YOUR ASSIGNMENT:
Your answer must be the lines of the entries below, exactly as written, from the first line through the line containing "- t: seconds".

Segment Start: MATERIAL FOR THIS TASK

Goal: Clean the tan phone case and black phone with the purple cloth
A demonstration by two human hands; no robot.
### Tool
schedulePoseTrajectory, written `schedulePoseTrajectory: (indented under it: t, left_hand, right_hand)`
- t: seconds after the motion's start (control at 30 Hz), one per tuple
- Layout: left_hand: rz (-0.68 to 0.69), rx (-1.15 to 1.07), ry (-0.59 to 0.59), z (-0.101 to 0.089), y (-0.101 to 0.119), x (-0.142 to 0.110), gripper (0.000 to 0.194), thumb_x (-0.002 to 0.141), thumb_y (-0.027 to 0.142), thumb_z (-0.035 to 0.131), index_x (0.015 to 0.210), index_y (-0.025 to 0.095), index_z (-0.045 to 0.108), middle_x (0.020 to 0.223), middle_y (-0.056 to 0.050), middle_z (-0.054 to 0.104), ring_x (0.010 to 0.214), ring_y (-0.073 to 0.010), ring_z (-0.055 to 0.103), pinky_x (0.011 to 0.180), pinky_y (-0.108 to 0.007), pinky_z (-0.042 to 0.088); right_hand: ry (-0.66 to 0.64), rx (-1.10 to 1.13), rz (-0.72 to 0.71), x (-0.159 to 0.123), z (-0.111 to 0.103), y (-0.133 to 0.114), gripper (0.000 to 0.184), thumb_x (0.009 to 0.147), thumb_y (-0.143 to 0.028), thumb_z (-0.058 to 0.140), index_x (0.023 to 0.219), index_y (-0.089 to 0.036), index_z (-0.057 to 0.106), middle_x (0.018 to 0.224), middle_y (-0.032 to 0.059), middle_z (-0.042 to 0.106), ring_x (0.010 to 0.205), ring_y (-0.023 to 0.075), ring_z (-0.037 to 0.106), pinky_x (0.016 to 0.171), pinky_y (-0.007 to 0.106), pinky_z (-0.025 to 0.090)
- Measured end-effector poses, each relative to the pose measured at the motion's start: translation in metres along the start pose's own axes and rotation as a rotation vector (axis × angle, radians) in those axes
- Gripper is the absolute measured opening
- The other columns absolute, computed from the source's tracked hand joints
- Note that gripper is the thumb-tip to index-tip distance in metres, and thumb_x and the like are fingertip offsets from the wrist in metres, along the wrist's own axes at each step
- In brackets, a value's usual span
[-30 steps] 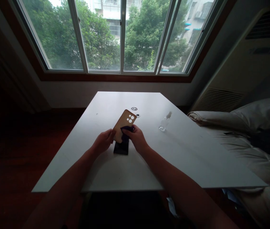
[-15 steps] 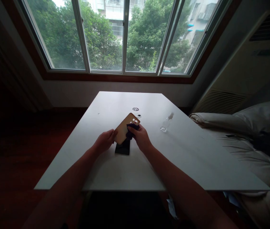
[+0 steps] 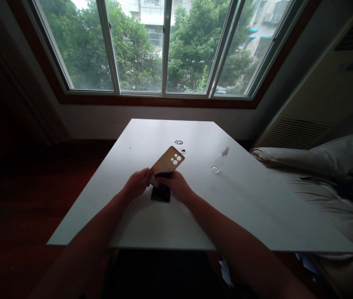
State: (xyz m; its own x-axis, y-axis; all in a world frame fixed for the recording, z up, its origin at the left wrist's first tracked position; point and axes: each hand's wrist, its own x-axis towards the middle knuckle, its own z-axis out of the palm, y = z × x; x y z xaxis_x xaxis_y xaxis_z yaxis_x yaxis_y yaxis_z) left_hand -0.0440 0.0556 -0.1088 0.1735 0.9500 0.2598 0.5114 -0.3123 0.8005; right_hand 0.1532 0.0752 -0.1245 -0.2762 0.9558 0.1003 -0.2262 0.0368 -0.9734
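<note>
My left hand [image 3: 138,182] is closed on the lower left edge of a tan phone case [image 3: 166,161], which is held tilted above the table with its camera holes at the upper right. My right hand [image 3: 178,185] pinches a dark blue cloth [image 3: 164,175] against the lower part of the case's face. Below both hands a black smartphone [image 3: 160,196] lies on the white table [image 3: 126,224]; its far part is hidden by the case and the cloth.
A clear spray bottle [image 3: 216,166] stands right of my hands. Two round black-and-white stickers or prints [image 3: 178,142] show on the tabletop beyond the case. Light bedding [image 3: 307,187] borders the table's right side, and a window [image 3: 164,50] lies behind it.
My right hand has moved the cloth from beside the camera holes down and left to the lower part of the case. My left hand keeps its hold. The view has shifted slightly.
</note>
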Motion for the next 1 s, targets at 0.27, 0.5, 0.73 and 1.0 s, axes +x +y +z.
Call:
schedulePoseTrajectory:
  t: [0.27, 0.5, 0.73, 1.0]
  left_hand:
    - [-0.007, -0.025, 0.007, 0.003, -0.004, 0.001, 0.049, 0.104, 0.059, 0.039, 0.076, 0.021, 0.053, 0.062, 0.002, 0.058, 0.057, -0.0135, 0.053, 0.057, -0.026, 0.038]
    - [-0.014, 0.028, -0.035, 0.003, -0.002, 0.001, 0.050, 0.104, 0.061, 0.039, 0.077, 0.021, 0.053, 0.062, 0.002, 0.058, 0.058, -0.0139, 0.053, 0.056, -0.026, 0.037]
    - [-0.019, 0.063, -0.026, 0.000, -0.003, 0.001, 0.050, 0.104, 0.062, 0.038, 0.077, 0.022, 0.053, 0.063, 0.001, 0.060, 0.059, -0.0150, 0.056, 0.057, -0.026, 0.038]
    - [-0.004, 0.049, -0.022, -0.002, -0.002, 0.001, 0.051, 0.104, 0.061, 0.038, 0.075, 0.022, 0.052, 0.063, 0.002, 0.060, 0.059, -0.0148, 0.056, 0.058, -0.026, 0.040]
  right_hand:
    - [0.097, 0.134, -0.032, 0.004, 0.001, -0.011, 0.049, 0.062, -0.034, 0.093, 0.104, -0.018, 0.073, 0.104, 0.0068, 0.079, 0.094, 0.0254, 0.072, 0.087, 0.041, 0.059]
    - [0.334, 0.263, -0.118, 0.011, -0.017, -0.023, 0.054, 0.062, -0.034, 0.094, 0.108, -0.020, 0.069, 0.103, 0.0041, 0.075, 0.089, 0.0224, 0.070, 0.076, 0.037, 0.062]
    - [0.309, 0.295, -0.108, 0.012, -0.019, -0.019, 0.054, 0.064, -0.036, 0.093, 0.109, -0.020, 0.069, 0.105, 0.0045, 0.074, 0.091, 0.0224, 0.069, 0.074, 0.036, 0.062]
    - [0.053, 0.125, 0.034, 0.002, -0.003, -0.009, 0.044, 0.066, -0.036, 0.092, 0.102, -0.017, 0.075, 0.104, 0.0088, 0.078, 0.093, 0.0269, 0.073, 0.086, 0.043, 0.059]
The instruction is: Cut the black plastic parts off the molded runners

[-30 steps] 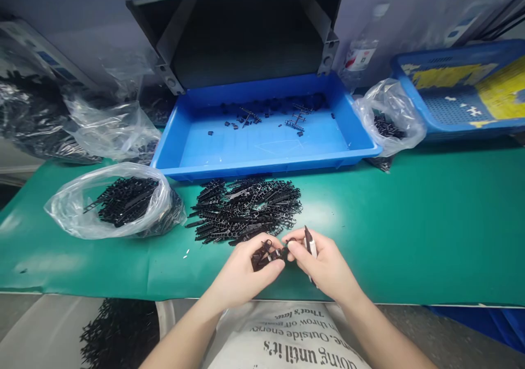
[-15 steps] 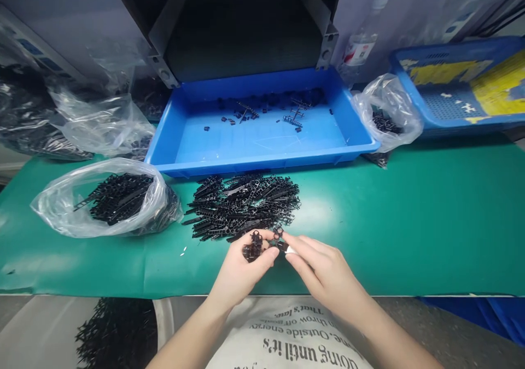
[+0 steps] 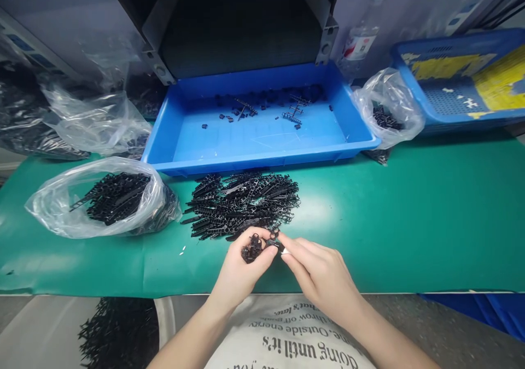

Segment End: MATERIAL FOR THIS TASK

TASK RESPONSE:
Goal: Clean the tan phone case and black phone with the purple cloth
A demonstration by two human hands; no robot.
### Tool
schedulePoseTrajectory, written `schedulePoseTrajectory: (indented under it: t, left_hand, right_hand)`
- t: seconds after the motion's start (control at 30 Hz), one per tuple

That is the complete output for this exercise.